After my recent baklava recipe I had to make another baklava kind of dessert, I just had to! Taking classic baklava even further I had a dream about a baklava cheesecake earlier this week LOL and my determination was so strong that voila, the recipe is here! If you like baklava and / or cheesecake, you have to try this recipe. Lighter than traditional baklava in the meantime more exciting flavour profile than traditional cheesecake, the best of both!
Creamy and light cream cheese filling on top of walnut filled filo pastry layers soaked in aromatic honey rosewater syrup. A dangerously delicious recipe, I warned you!

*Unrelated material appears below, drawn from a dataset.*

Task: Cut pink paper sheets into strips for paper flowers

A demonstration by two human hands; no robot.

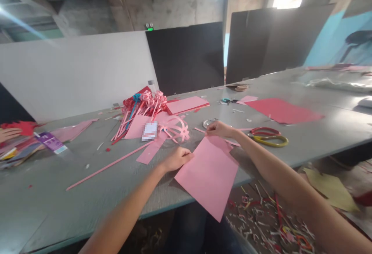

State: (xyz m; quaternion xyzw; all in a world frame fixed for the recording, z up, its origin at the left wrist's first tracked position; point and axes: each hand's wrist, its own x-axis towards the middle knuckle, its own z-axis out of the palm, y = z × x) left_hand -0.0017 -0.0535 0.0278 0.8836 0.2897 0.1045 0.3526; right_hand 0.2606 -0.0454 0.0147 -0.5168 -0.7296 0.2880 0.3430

First let’s start with some important tips regarding the ingredients of this baklava cheesecake recipe
- read the recipe carefully
- avoid using substitutes unless aware of how to fully reformulate the recipe in order to keep the balance in texture as well as flavours
- measure your ingredients with the help of a digital kitchen scale
For the baklava
- Filo pastry: While I am all about baking from scratch, filo pastry is not something I recommend doing at home. What is filo pastry? Filo or phyllo is a very thin (thinner than paper) dough used for making pastries such as baklava in the Middle East. Baklava is made by layering many sheets of filo brushed with butter then the pastry is baked. I know in many countries filo pastry is available in the supermarkets either frozen or refrigerated. Obviously you will have to experiment with your local brands
- Walnut: Make sure you use whole walnut (so not the ground version) and roast it first in the oven for a few minutes for the flavor to really come out. Then I recommend to pulse bland the whole walnut in food processor. The walnut should not get totally ground, instead it should stay in tiny pieces
- Butter: Use always unsalted as you want to be in control of the quantity of the salt. I am using 82% fat content butter in all my recipes. Butter needs to be melted in the microwave for a few seconds
- Sugar: No sugar in the actual baklava filling! Just the right amount of sweetness will come from the syrup
For the cream cheese filling
- Cream cheese: I always use Philadelphia when I state cream cheese in my recipes. I find it easy to cream (need to bring it to room temperature first) and very pleasant in taste. I usually beat it with a hand mixer for less than a minute, just until it becomes fluffy and increases a bit in volume. Avoid over whipping
- Granulated sugar: I use simple, white granulated sugar, nothing fancy . While heating it up with cream make sure the sugar granulates fully dissolve. If you want to learn about the different types of sugar and how to use them in baking, please read my article in here.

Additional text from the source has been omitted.